Wir endeten unsere Führung in der dritten Etage. Hier erklärte der Guide die Schritte der Ausgrenzung und Verfolgung von Juden in Deutschland und Dortmund:

  1. Die Nürnberger Gesetze

  2. Oktober 1938: Abriss der Hauptsynagoge

  3. November 1938: Reichspogromnacht –überall in Deutschland werden von SS-Mitgliedern Synagogen verbrannt

  4. 1 April 1939: April Boykott, nationalweiter Boykott jüdischer Läden

  5. Seit 1939 wurde die jüdische Bevölkerung in sog. Judenhäusern bzw. Judenwohnungen konzentriert, um sie leichter kontrollieren und später deportieren zu können.

Opfer

Daraufhin gingen wir zu einem anderen Nebenraum, hier war das Hauptthema das Konzentrationslager Ausschwitz.

In der Pogromnacht vom November 1938 verhafteten Angehörige der Gestapo etwa drei Viertel aller volljährigen Dortmunder Juden und hielten sie in der Steinwache gefangen.

Von dort wurden viele der jüdischen Männer in das KZ Sachenhausen gebracht. 

Die Steinwache war eine Art Zwischenstelle zur Transportation Juden und anderer (z.B. politischer) Gefangener von Dortmund in ein Konzentrationslager.

Von 1933 bis 1945 waren schätzungsweise 65.000 Menschen in der Steinwache inhaftiert, etwa die Hälfte von ihnen aus politischen Gründen.

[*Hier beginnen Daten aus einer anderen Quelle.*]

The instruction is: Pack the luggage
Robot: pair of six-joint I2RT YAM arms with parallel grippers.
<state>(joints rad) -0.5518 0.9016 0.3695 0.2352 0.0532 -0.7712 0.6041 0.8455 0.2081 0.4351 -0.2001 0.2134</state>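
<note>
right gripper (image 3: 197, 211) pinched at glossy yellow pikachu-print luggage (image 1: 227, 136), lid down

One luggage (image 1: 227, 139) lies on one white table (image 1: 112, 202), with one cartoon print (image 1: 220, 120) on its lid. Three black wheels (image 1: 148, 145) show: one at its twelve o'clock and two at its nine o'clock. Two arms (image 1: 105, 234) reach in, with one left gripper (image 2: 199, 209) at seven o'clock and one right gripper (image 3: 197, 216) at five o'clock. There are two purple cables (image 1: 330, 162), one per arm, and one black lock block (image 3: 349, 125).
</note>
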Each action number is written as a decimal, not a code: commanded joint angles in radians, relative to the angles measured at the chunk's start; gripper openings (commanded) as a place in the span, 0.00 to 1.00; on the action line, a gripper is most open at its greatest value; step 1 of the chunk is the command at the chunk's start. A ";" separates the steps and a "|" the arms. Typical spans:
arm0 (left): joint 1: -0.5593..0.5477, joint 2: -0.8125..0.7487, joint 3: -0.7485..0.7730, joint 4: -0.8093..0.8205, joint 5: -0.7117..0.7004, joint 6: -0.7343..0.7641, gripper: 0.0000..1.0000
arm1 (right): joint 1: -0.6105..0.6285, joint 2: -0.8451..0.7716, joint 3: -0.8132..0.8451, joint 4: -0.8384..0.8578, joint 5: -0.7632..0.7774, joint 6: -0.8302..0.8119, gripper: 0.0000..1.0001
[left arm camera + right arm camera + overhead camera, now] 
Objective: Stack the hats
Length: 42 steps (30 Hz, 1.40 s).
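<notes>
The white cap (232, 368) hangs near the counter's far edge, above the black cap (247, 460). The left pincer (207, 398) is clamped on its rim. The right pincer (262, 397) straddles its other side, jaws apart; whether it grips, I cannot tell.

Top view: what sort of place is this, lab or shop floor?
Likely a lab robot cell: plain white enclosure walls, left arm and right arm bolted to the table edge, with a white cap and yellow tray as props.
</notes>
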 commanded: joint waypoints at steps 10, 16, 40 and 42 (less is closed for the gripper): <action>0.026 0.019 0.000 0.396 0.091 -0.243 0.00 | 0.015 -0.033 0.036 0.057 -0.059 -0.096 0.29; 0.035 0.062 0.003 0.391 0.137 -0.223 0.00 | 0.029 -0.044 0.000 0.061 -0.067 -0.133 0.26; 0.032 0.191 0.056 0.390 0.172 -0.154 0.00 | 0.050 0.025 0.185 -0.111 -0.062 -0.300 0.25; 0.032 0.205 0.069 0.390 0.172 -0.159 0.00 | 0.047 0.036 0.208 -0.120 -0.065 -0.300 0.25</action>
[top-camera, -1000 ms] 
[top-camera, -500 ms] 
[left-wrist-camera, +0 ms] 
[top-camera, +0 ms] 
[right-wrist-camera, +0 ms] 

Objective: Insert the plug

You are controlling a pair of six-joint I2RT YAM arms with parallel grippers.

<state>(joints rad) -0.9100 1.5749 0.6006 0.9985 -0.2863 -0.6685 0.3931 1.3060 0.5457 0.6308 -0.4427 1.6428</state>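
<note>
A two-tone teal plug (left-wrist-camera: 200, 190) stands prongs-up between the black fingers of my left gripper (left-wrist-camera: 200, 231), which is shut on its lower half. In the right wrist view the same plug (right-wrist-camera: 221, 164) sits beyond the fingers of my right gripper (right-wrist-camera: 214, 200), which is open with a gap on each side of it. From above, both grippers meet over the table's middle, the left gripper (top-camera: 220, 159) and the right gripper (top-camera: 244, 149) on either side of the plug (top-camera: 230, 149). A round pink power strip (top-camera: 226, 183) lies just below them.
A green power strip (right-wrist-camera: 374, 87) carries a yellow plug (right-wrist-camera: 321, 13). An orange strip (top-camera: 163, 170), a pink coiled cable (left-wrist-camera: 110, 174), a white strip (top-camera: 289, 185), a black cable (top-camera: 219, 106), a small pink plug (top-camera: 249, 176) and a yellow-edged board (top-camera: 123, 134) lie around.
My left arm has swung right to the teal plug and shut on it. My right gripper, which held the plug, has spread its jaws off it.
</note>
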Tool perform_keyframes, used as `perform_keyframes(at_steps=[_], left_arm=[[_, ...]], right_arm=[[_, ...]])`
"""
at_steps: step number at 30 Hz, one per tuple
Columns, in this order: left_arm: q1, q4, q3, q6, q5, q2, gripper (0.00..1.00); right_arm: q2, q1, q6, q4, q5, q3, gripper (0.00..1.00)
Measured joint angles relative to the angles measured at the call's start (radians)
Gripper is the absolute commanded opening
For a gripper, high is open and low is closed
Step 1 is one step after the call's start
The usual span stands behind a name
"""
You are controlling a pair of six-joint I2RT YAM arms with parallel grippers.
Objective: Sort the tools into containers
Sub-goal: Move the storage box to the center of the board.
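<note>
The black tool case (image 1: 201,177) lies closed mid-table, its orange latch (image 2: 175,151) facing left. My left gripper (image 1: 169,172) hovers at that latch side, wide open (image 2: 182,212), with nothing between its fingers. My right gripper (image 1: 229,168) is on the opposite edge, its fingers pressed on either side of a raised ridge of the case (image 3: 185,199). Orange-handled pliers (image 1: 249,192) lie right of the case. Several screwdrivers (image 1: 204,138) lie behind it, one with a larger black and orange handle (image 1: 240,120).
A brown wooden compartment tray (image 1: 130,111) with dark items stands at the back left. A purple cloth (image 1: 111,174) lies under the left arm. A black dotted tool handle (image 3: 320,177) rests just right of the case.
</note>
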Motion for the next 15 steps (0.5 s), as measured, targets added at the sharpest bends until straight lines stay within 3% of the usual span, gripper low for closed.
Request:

Zahlreiche Funktionäre politischer Parteien und von Gewerkschaften, Vertreter der Kirchen, Juden, Sinti und Roma sowie ausländische Zwangsarbeiter wurden im Gefängnis verhört und misshandelt. 

Die Anzahl der Todesopfer kennt man nicht genau, da die Gestapo die Todesfälle nur bis 1936 auflistete. Mehrere sowjetische und polnische Zwangsarbeiter ließ die Gestapo nach einer kurzen Haftzeit erschießen. Kurz vor Kriegsende erschoss die Gestapo an mehreren Orten in Dortmund die meisten der zu diesem Zeitpunkt in der Steinwache festgehaltenen Häftlinge.

Zusammengefasst lässt sich festhalten, dass die Steinwache eine bedeutende Rolle im Nationalsozialismus und in der Verfolgung verschiedener Minderheiten in Dortmund spielte.

Zugleich ist sie ein wichtiger Ort der Aufklärung und Erinnerung an die Geschehnisse und Geschichte der Vergangenheit.